== Exercise ==
Look through the data below and extract, unchanged, the lines from the one that contains "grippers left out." to the one that contains "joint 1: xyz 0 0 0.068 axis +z", both included.

== Source records ==
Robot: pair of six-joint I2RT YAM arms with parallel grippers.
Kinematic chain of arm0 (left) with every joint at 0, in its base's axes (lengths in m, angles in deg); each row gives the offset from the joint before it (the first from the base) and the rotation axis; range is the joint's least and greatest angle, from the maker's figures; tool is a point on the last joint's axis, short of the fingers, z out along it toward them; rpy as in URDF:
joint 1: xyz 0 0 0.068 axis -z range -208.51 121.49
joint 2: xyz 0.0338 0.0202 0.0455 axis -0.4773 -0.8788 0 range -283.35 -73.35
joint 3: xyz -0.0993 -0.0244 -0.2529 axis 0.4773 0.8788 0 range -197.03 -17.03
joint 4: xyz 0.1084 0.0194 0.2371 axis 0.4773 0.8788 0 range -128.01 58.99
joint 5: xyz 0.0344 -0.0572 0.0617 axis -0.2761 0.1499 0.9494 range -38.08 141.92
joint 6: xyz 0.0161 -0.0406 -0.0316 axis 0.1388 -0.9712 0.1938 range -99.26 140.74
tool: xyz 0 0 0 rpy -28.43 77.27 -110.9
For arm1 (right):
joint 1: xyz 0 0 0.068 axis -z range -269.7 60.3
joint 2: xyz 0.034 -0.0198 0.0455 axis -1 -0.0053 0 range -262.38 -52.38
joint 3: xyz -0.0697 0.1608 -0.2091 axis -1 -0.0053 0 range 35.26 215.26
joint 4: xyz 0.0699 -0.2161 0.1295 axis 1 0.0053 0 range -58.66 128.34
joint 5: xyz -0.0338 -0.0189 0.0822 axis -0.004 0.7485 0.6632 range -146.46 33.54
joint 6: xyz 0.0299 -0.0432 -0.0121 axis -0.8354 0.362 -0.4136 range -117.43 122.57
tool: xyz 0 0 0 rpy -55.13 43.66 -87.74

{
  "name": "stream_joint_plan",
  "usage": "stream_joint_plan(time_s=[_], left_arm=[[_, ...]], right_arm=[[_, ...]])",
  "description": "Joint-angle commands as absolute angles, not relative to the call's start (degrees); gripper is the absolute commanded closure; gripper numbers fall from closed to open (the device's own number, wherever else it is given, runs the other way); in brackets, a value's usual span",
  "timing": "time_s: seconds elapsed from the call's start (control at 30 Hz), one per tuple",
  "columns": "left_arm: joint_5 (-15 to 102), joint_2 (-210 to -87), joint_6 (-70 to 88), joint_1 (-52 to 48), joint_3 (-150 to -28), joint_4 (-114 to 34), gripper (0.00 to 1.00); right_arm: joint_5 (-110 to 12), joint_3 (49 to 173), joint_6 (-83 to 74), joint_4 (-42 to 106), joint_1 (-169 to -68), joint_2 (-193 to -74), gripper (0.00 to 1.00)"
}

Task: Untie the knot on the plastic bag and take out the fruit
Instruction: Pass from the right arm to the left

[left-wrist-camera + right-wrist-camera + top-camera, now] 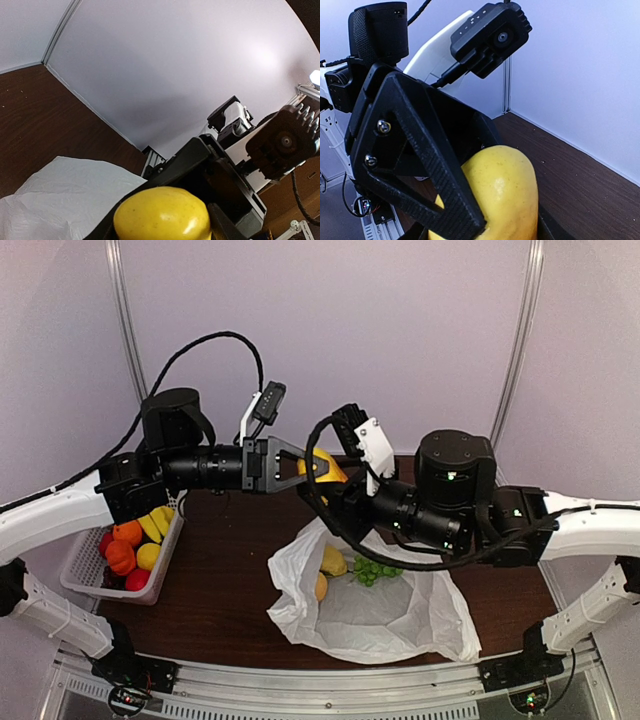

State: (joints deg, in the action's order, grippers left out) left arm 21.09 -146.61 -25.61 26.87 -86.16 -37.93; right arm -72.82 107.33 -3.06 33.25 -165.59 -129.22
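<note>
Far left: a white slatted plastic basket [80, 578] sits on the dark brown wooden table [220, 580] with orange, yellow and red fruit in it.

Left of centre, in mid-air: the left gripper [305, 467] reaches in level. Its black triangular fingers stand partly apart, one either side of the long yellow-orange toy mango [326, 468]. In the right wrist view one finger lies against the skin. We cannot tell whether both pads press yet.

Centre: the mango hangs well above the table, over the bag's far edge. As far as we can judge, its long axis is roughly level and runs left to right. The rounded free end points at the left arm. The other end is hidden.

Right of that: the right gripper [322, 480] is clamped on the mango and carries it.

Below: the thin white translucent plastic bag [400, 625] lies open. We see no knot, so we judge it undone. A smaller yellow fruit [333, 562] and a green grape bunch [372, 570] remain inside.

We read the step in hand as a handover.
- Seat the left pads on the thick mid-body, not the tapering end.
- The right jaws should let go only once that grip is firm.
- Separate along the fruit's axis.
- The smooth skin may squirt out sideways.
</note>
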Motion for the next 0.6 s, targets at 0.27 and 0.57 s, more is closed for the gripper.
stream_joint_plan(time_s=[0.27, 0.57], left_arm=[[22.6, -145.2, -24.2, 27.5, -86.6, -39.4, 0.58], [29.5, -142.4, -15.8, 26.6, -95.0, -22.1, 0.59]], right_arm=[[-73.5, 103.1, -3.8, 31.5, -165.9, -126.0, 0.06], [-76.1, 100.1, -7.4, 33.2, -165.9, -119.2, 0.01]])
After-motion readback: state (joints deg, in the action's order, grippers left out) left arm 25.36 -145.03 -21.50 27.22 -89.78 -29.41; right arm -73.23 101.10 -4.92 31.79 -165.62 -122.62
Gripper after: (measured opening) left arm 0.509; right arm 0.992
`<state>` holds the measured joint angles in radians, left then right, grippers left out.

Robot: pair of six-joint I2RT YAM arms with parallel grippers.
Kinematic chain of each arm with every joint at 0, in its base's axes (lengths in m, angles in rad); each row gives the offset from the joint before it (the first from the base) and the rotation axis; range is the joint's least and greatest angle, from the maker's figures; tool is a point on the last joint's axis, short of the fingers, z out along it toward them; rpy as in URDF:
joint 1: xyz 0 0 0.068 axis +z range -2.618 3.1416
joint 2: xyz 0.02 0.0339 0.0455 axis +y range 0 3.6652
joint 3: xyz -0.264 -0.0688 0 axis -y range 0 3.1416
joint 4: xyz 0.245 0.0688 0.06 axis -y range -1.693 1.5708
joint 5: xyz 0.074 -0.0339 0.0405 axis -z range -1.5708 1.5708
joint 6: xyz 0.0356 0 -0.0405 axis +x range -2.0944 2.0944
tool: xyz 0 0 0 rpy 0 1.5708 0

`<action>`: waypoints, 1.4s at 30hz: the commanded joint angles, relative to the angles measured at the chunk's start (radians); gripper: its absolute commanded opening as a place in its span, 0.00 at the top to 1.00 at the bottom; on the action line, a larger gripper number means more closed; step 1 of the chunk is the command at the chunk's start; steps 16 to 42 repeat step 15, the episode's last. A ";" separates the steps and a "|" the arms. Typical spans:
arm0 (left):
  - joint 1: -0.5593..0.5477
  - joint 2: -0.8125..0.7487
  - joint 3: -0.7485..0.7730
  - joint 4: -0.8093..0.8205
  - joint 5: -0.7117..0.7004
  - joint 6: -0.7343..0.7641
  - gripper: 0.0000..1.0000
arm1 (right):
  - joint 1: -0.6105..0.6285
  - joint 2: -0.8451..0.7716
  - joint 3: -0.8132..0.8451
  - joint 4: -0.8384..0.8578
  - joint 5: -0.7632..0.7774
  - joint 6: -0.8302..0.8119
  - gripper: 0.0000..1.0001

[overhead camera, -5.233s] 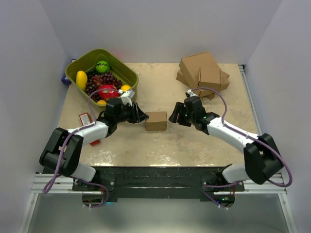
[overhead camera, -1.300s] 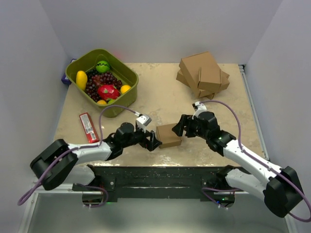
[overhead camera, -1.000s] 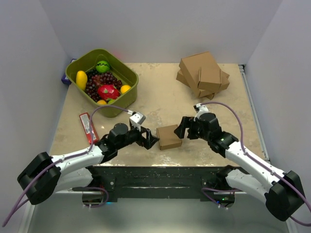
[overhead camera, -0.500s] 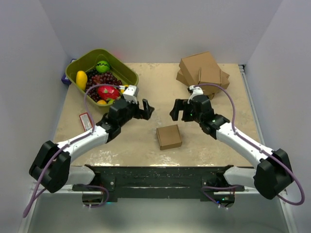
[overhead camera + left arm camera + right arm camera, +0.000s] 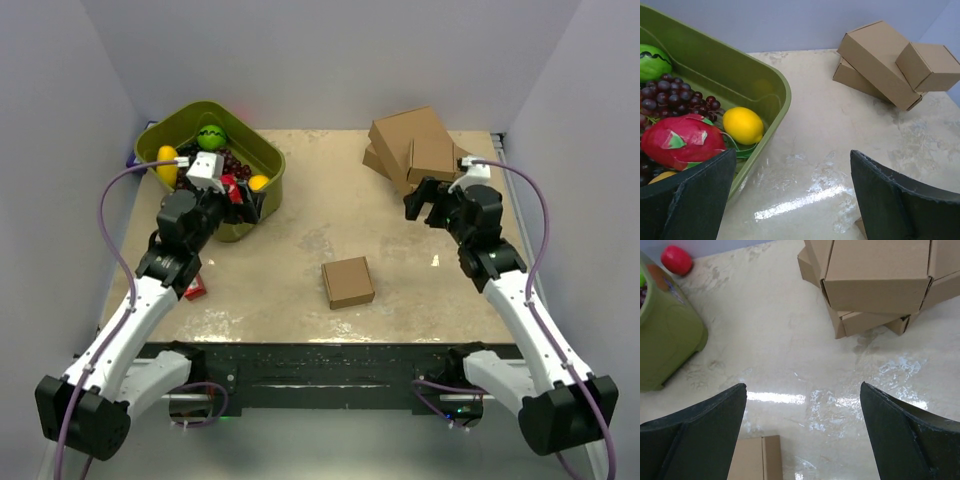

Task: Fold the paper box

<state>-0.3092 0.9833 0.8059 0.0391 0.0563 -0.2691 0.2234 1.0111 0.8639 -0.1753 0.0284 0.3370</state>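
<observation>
The paper box [image 5: 348,282] lies flat and closed on the table, a small squarish brown piece near the front middle. Neither gripper touches it. My left gripper [image 5: 245,203] is open, drawn back to the left beside the green tub, with nothing between its fingers [image 5: 700,200]. Over at the right, my right gripper [image 5: 424,205] hovers open and empty just in front of the carton stack. In the right wrist view the paper box [image 5: 752,460] shows at the bottom edge below the gripper [image 5: 803,385]. The left wrist view shows the left gripper [image 5: 792,152] over bare tabletop.
A green tub [image 5: 265,150] of fruit stands at the back left, its wall [image 5: 725,65] close to my left fingers. A stack of larger brown cartons [image 5: 415,145] sits at the back right. A red packet [image 5: 193,290] lies under the left arm. A red ball [image 5: 676,260] lies behind the tub.
Both arms have pulled away from the paper box, the left toward the tub, the right toward the cartons. The box stays flat on the table. The right gripper opened wider.
</observation>
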 commanded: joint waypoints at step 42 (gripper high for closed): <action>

== Answer space ==
`<state>` holds the measured joint angles in radians, left then right, grippers left out.

Robot: pair of six-joint I2RT YAM arms with parallel grippers.
Kinematic chain of each arm with every joint at 0, in its base's axes (lengths in m, angles in rad); each row gives the offset from the joint before it (the first from the base) and the rotation axis; range is the joint's least and greatest angle, from the maker's figures; tool is a point on the last joint's axis, short of the fingers, z out along it toward them; rpy as in URDF:
joint 1: xyz 0 0 0.068 axis +z range -2.618 3.1416

No additional answer is needed.